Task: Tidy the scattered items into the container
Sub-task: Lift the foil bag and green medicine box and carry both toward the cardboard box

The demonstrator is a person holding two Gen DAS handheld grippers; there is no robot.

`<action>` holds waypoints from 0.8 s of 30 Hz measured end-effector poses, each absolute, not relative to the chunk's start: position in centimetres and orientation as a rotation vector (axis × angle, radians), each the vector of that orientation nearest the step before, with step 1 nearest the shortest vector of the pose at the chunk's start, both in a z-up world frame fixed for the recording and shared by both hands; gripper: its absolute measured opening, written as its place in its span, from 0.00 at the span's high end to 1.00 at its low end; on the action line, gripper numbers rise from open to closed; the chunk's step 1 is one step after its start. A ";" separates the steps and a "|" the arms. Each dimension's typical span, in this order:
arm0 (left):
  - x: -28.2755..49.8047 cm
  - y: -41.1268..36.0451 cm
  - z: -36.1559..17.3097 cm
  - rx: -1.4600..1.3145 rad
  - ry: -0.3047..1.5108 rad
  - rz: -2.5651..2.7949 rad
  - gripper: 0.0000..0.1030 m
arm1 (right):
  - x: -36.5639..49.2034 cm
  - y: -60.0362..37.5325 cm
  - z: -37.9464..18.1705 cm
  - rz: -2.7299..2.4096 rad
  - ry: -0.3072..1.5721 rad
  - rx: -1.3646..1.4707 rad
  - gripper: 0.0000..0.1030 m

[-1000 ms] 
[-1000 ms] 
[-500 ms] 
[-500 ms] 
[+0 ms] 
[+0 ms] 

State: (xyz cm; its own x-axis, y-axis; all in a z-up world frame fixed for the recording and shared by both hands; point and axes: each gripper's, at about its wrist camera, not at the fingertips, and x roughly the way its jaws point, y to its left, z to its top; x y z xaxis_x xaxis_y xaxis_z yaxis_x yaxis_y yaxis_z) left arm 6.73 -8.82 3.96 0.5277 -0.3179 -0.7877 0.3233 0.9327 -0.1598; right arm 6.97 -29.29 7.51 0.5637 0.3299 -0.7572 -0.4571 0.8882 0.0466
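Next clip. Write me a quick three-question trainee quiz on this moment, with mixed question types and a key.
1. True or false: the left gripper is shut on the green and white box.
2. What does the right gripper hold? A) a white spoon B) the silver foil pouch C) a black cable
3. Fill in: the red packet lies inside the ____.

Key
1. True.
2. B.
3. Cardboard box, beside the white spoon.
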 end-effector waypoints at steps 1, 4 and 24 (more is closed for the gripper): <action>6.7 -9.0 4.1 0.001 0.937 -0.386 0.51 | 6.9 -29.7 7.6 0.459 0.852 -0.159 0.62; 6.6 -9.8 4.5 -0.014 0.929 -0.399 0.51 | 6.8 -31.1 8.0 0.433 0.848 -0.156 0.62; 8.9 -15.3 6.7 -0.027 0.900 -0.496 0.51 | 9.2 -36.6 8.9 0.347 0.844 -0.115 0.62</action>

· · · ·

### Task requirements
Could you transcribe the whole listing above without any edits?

### Response to the task
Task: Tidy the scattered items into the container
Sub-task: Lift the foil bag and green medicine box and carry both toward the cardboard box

The demonstrator is a person holding two Gen DAS handheld grippers; there is no robot.

`<action>` holds waypoints from 0.8 s of 30 Hz measured end-effector poses, each absolute, not relative to the chunk's start: position in centimetres and orientation as a rotation vector (axis × angle, radians), each the vector of that orientation nearest the step before, with step 1 nearest the shortest vector of the pose at the chunk's start, both in a z-up world frame fixed for the recording and shared by both hands; gripper: its absolute measured opening, written as its place in its span, from 0.00 at the span's high end to 1.00 at its low end; on the action line, gripper numbers rise from open to closed; the chunk's step 1 is one step after its start. A ";" separates the steps and a "|" the arms. Each dimension's typical span, in this order:
arm0 (left):
  - x: -28.2755..49.8047 cm
  - y: -41.1268..36.0451 cm
  - z: -36.1559..17.3097 cm
  - rx: -1.4600..1.3145 rad
  - ry: -0.3047..1.5108 rad
  - rz: -2.5651..2.7949 rad
  - gripper: 0.0000..0.1030 m
arm1 (right):
  - x: -36.5639..49.2034 cm
  - y: -60.0362..37.5325 cm
  - z: -37.9464..18.1705 cm
  - rz: -2.7299..2.4096 rad
  - ry: -0.3072..1.5721 rad
  - rx: -1.3646..1.4707 rad
  - gripper: 0.0000..0.1030 m

[-1000 ms] 
[-1000 ms] 
[-500 ms] 
[-500 ms] 
[+0 ms] 
[+0 ms] 

State: (xyz cm; its own x-axis, y-axis; all in a z-up world frame fixed for the recording and shared by both hands; point and axes: each gripper's, at about its wrist camera, not at the fingertips, and x roughly the way its jaws point, y to its left, z to its top; x y z xaxis_x xaxis_y xaxis_z yaxis_x yaxis_y yaxis_z) left arm 6.73 -8.82 3.96 0.5277 -0.3179 -0.7877 0.3233 0.9327 -0.1598; right arm 6.97 -29.29 7.51 0.5637 0.3299 -0.7572 -0.4571 0.8882 0.0466
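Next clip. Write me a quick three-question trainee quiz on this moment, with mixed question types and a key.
1. True or false: the left gripper is shut on the green and white box.
2. What does the right gripper hold? A) a white spoon B) the silver foil pouch C) a black cable
3. Fill in: the red packet lies inside the ____.

Key
1. True.
2. B.
3. Cardboard box, beside the white spoon.
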 end-effector waypoints at steps 1, 4 and 24 (more is closed for the gripper): <action>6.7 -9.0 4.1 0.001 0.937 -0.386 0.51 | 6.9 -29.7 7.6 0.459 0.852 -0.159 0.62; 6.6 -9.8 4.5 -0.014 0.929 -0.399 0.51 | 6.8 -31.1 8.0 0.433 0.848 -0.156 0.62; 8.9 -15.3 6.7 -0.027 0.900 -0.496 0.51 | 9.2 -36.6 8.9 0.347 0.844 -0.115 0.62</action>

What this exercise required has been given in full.